Il n’existe guère de
partenaire israélien qui soit en faveur de la solution à un seul État et
c’est pas demain la veille qu’il y en aura. Dès lors, plaider en faveur de
la création d’ «un seul État maintenant » c’est demander clairement au
peuple palestinien d’abandonner ses demandes, sa lutte et son droit à
l’autodétermination sans avoir la promesse d’avoir une terre ou un avenir.
Après l’échec du projet
sioniste de droite de «récupérer toutes les terres d’Israël », est-il
probable que les forces de paix israéliennes vont, malgré leur
fléchissement, s’unir avec quelques Palestiniens afin de construire une
unité après cette fragmentation ?
Les batailles et les
luttes difficiles créent un affaiblissement et des problèmes qui nécessitant
un traitement à court ou à long terme. Nous faisons cependant une grave
erreur si nous voyons dans cette faiblesse et dans ces problèmes un signe de
force. L’idée d’un seul État qui s’étend de la rivière jusqu’à la mer, à ce
stage du conflit israélo-palestinien et particulièrement après la création
d’Israël, émane des personnes qui ne reconnaissent pas l’existence de
l’autre. Les forces de paix israéliennes ne peuvent pas s’engager dans ce
projet qui affaiblit leur rôle. Les forces de libération palestiniennes ne
peuvent pas promettre à leur peuple de poursuivre la lutte sans avoir
«quelques raisins doux à offrir aux gardes », l’oppresseur israélien.
La création d’un seul
État est le rêve des internationalistes, une route sans issue.
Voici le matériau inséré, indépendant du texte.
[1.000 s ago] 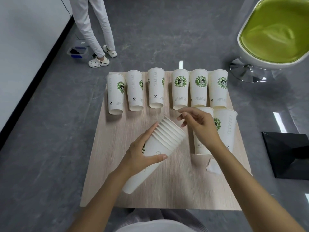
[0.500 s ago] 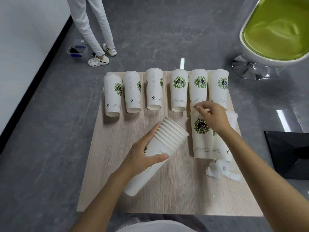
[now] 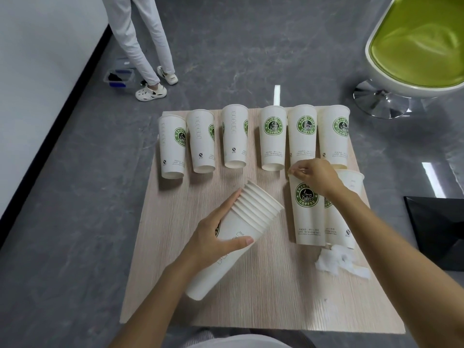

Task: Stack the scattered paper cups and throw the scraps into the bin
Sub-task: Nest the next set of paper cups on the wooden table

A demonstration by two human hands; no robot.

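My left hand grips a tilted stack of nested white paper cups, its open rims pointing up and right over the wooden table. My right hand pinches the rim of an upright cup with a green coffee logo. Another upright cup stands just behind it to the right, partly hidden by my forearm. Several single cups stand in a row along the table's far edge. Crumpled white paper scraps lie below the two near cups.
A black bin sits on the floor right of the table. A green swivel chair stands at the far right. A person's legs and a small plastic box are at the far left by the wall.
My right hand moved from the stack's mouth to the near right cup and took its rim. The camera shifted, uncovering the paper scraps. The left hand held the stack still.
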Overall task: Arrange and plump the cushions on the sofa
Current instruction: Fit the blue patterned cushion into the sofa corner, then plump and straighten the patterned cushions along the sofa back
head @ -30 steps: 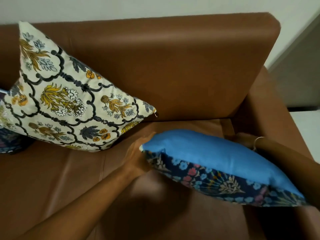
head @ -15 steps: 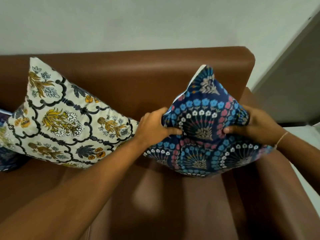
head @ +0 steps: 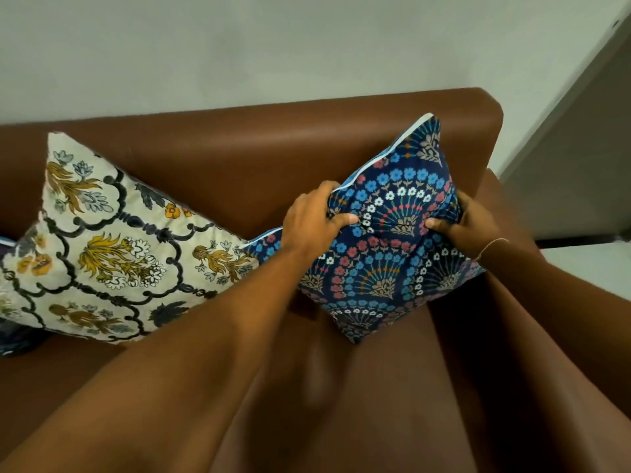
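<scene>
A dark blue cushion [head: 382,268] with a fan-shaped flower print stands on one corner against the backrest of the brown leather sofa [head: 273,145], at its right end. My left hand [head: 314,220] grips the cushion's upper left edge, thumb pressed into the front. My right hand [head: 471,223] squeezes its right side. A cream cushion [head: 112,247] with yellow flowers and black scrollwork leans against the backrest to the left, its right corner touching the blue cushion.
A further dark cushion [head: 13,336] peeks out at the far left edge, mostly hidden behind the cream one. The sofa's right armrest [head: 532,302] lies under my right forearm. A pale wall [head: 273,46] rises behind the sofa.
The blue cushion went from lying flat, plain side up, to standing on a corner with the print facing me. Both hands have since moved it up and right against the backrest.
</scene>
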Tool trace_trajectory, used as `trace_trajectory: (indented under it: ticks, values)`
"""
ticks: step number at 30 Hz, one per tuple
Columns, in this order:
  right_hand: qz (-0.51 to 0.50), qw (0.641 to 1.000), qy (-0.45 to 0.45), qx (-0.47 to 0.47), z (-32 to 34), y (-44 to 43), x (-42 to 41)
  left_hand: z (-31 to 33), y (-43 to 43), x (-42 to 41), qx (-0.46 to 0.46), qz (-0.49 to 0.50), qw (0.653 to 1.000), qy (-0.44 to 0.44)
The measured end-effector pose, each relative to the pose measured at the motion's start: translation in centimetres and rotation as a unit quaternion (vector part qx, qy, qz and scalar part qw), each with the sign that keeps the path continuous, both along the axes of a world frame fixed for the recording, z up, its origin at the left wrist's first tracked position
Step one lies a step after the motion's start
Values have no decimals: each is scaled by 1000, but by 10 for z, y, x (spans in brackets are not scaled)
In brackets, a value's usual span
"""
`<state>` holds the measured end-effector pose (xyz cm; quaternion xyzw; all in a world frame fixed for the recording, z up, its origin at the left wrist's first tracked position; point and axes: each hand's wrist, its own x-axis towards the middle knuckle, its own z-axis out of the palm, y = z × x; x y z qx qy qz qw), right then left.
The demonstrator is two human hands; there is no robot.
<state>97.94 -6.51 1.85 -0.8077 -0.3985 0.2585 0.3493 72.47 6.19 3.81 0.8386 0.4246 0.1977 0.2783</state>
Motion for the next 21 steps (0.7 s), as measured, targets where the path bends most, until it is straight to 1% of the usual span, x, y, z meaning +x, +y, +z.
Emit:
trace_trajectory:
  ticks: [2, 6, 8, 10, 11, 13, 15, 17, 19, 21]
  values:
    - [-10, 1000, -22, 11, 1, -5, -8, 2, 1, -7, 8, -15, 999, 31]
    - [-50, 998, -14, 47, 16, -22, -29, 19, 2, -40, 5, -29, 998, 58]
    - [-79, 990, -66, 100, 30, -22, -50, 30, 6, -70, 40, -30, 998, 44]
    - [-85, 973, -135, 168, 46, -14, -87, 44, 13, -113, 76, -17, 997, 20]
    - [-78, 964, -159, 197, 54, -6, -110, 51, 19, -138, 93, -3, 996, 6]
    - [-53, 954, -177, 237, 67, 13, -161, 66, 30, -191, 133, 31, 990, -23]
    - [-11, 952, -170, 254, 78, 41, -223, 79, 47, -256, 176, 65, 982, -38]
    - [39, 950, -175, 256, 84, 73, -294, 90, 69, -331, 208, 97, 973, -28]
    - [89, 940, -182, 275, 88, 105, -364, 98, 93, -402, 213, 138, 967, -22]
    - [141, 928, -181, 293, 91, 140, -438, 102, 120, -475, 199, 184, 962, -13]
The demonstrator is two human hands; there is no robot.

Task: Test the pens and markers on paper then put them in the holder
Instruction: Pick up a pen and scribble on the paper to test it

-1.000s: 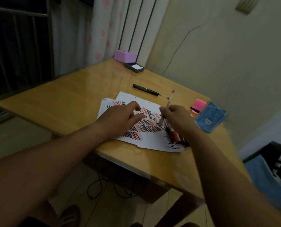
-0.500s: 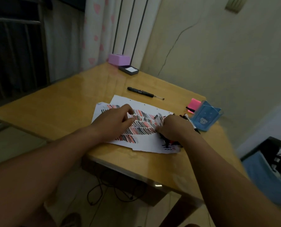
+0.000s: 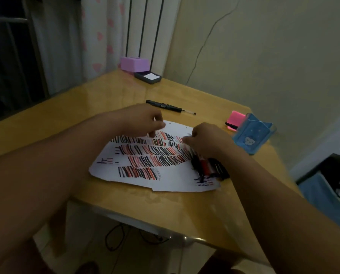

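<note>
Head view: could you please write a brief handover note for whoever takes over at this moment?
Left grip: above the far edge of the paper, fingers curled, blurred; hold unclear.
Right grip: on the paper, something pale at its fingertips, unclear.
Pens and markers piled on the paper's right side; black pen alone on the table; blue holder at right.
Done: many test strokes. Left: no pens stick out of the holder.

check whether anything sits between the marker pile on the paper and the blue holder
No object visibly does. Only the wrist of the person's own right hand crosses above the short gap between the marker pile and the blue holder. The pink block sits at the holder's far left, off that path.
</note>
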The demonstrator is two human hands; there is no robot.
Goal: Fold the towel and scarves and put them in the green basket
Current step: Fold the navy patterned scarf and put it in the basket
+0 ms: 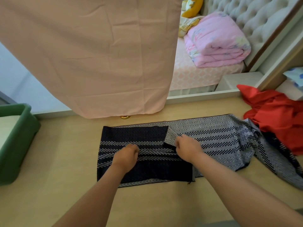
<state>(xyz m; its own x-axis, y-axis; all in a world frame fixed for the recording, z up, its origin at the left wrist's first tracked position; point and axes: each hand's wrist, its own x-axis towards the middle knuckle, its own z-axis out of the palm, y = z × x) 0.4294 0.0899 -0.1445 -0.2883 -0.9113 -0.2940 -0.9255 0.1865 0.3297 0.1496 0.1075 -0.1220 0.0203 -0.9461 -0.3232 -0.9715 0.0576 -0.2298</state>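
A pale wooden floor (65,161) meets a bed (196,76) with a grey tufted headboard (255,15).

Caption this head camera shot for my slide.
Left hand and right hand grip a partly folded navy zigzag scarf on the floor, green basket at left, red cloth at right.

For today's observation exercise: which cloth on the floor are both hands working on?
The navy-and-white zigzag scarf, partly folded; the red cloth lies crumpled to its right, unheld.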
Malheureusement, les nombreuses défaites créent un besoin de ce genre
d’idées. C’est une idée démocratique et intelligente qui doit être
entièrement élaborée. Les principes profonds qui se cachent sous ce rêve
pourraient trouver leur chemin dans le cadre d’un accord entre deux États
indépendants : une Palestine libre et indépendante et un Israël libéré du
sionisme. Le peuple palestinien a besoin de se remettre de ses souffrances,
d’une chance de définir son identité et son développement économique de
façon à favoriser l’émergence d’une communauté libre après des longues
années d’occupation, de massacres, d’oppression et d’expropriation. Pour que
cela puisse se produire, il faut mettre en place un État indépendant,
souverain et unifié grâce au règlement du problème des réfugiés. La plupart
de nations de la planète ont bénéficié du droit à l’autodétermination, mais
pas le peuple palestinien. Nul n’a le droit de proposer une solution de
rechange à ce droit. Ce n’est pas un luxe mais bien une nécessité qui ne
peut être remplacé par des options invraisemblables, que ce soit la mise en
place d’un seul État ou d’un État binational.